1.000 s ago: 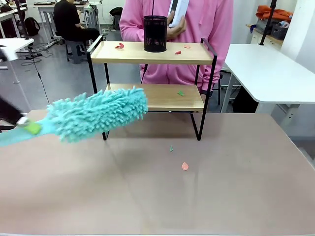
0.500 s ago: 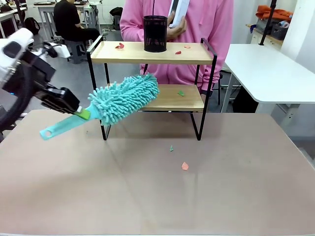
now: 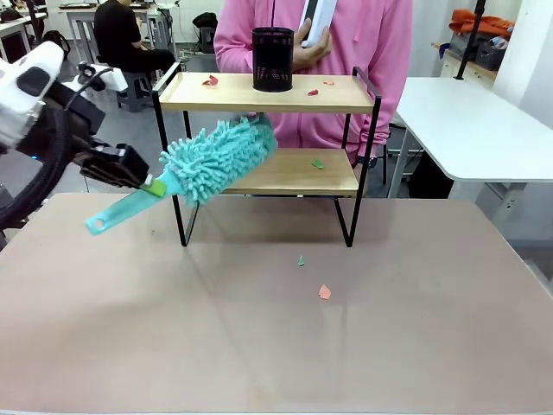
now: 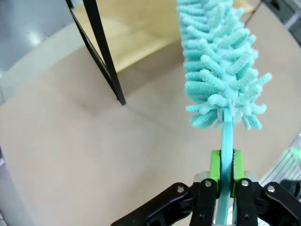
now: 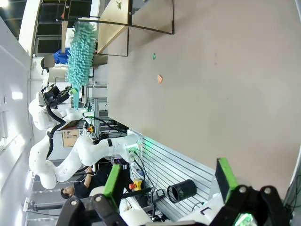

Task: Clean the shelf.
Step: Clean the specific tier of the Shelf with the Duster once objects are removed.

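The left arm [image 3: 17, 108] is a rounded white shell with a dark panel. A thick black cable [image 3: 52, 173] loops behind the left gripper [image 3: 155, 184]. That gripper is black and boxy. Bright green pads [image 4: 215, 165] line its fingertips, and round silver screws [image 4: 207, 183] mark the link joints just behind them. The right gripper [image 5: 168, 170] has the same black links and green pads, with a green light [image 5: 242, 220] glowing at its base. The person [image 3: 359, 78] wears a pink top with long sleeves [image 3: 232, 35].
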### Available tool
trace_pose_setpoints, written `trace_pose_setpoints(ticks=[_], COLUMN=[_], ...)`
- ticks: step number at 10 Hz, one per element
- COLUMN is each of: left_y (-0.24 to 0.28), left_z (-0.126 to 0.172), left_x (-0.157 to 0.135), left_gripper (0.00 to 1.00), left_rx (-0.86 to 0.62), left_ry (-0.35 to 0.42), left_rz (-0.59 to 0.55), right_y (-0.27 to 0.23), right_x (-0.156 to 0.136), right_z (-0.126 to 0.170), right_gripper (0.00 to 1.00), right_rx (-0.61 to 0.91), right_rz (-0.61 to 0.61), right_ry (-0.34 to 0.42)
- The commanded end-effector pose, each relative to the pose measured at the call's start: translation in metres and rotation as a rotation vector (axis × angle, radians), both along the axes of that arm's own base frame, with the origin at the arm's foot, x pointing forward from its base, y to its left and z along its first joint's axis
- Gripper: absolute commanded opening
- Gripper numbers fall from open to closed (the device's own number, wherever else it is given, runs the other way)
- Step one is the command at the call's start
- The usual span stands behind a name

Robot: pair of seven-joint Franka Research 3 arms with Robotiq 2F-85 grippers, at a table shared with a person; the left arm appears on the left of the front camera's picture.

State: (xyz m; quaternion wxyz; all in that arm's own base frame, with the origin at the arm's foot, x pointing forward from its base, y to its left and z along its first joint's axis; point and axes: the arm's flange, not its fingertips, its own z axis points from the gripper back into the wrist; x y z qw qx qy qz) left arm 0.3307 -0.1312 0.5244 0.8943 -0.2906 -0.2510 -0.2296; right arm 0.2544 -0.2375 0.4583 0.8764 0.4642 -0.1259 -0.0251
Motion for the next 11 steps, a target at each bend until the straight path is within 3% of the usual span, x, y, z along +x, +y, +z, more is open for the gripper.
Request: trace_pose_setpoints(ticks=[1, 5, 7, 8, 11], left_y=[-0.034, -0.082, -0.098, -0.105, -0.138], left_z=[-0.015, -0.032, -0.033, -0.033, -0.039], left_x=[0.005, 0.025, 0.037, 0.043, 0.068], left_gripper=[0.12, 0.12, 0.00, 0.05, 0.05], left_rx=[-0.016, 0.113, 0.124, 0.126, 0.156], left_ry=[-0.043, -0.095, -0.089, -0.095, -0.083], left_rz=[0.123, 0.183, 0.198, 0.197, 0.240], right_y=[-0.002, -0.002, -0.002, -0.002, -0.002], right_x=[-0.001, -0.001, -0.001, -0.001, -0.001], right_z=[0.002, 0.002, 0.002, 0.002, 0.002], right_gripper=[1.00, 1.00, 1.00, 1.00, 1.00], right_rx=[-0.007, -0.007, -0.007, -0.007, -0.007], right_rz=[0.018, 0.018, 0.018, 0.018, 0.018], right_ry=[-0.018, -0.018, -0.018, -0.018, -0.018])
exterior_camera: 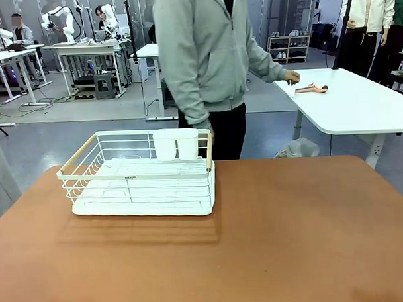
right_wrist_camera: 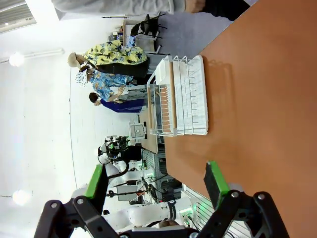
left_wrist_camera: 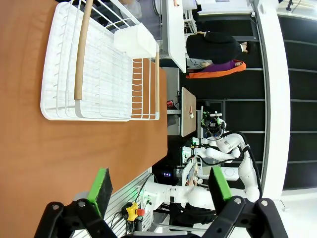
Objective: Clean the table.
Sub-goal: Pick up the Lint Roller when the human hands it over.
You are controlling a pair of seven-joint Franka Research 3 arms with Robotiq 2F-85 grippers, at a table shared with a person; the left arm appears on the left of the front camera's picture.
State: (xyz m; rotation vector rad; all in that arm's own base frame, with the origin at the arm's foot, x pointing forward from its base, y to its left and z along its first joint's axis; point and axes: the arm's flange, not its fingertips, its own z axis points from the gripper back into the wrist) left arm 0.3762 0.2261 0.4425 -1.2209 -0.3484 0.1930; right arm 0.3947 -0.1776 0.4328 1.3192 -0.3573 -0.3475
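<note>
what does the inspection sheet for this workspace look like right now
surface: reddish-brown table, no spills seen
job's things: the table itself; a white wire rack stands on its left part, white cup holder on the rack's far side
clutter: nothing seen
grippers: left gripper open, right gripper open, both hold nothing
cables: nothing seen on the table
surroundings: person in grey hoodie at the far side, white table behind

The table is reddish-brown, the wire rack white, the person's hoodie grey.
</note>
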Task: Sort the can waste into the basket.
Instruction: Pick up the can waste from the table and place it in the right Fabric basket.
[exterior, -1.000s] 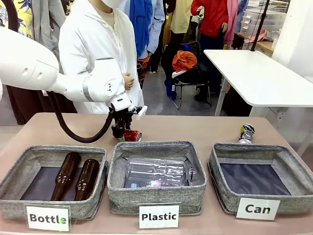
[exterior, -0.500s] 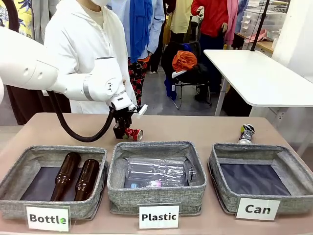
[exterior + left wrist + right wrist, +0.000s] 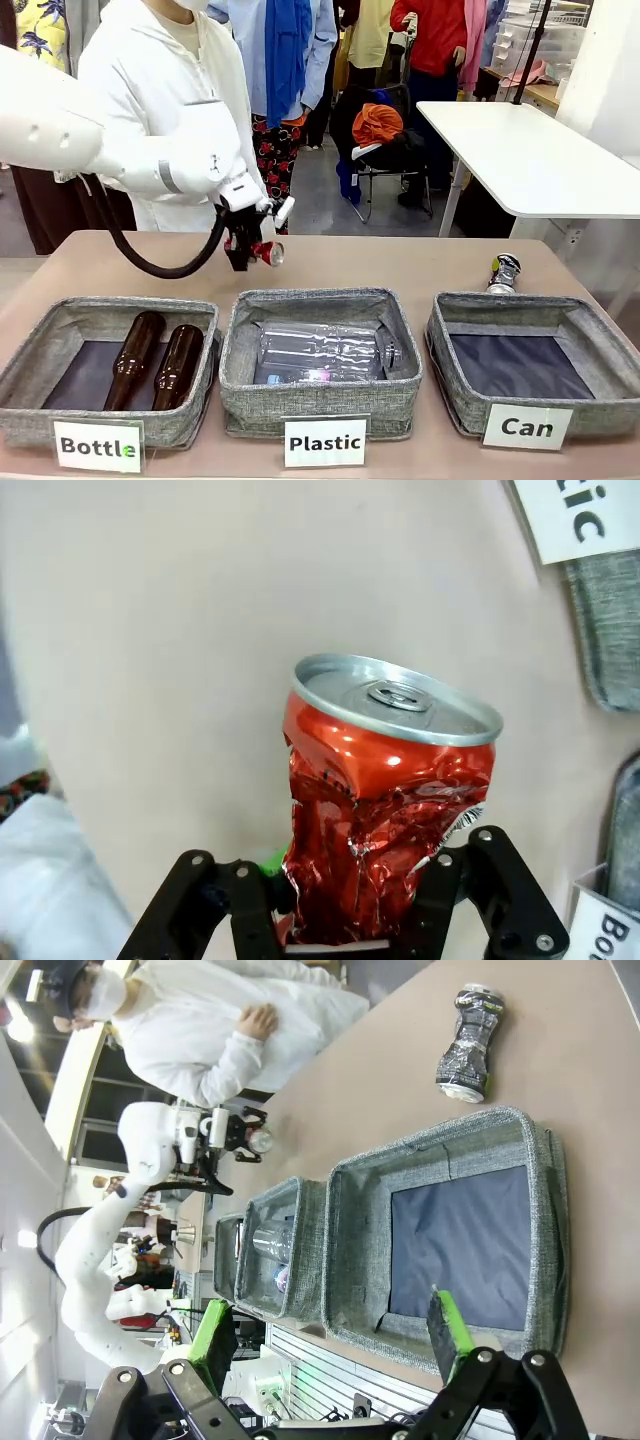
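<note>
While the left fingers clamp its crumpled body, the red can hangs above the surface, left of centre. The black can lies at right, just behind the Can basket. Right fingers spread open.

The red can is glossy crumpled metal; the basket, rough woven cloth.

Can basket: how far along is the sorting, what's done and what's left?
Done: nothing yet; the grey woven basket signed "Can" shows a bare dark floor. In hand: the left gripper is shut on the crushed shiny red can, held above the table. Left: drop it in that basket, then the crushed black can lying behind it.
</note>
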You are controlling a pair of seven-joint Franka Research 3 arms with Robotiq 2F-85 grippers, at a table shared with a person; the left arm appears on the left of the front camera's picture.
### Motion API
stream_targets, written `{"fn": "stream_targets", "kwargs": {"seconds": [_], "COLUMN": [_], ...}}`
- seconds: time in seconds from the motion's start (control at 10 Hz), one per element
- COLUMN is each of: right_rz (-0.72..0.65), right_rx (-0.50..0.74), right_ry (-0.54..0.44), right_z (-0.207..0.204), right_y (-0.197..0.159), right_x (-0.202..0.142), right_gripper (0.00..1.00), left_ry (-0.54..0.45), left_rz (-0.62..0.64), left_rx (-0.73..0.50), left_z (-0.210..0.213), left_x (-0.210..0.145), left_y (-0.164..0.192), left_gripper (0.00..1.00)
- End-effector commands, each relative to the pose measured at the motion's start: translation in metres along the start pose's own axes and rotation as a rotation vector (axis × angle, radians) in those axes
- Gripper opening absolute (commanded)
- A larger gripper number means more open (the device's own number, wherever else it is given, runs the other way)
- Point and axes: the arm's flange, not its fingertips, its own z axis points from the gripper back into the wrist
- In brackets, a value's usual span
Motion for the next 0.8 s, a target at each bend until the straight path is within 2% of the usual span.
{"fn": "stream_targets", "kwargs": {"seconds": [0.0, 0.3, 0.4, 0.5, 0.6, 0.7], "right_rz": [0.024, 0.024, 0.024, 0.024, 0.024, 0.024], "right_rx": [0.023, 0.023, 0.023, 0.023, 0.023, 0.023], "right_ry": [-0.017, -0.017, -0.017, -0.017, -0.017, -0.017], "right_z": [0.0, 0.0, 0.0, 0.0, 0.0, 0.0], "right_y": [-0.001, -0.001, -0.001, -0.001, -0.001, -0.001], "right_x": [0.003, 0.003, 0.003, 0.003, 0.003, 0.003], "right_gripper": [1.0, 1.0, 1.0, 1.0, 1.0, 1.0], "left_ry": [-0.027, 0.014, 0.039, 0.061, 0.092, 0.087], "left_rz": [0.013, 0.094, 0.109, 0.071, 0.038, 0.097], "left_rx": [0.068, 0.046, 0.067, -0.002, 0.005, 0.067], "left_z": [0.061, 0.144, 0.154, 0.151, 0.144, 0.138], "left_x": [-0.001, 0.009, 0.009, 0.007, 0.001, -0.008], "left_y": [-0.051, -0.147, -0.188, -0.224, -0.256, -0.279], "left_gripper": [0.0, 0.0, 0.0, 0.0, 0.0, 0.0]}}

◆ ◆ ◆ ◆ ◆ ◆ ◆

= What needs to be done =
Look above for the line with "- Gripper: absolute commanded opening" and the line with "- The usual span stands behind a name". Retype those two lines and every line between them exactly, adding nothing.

= Exercise output =
- Gripper: absolute commanded opening
- Gripper numbers fall from open to closed (the device's own number, wherever else it is given, runs the other way)
- Step one is the command at the call's start
- The usual span stands behind a name

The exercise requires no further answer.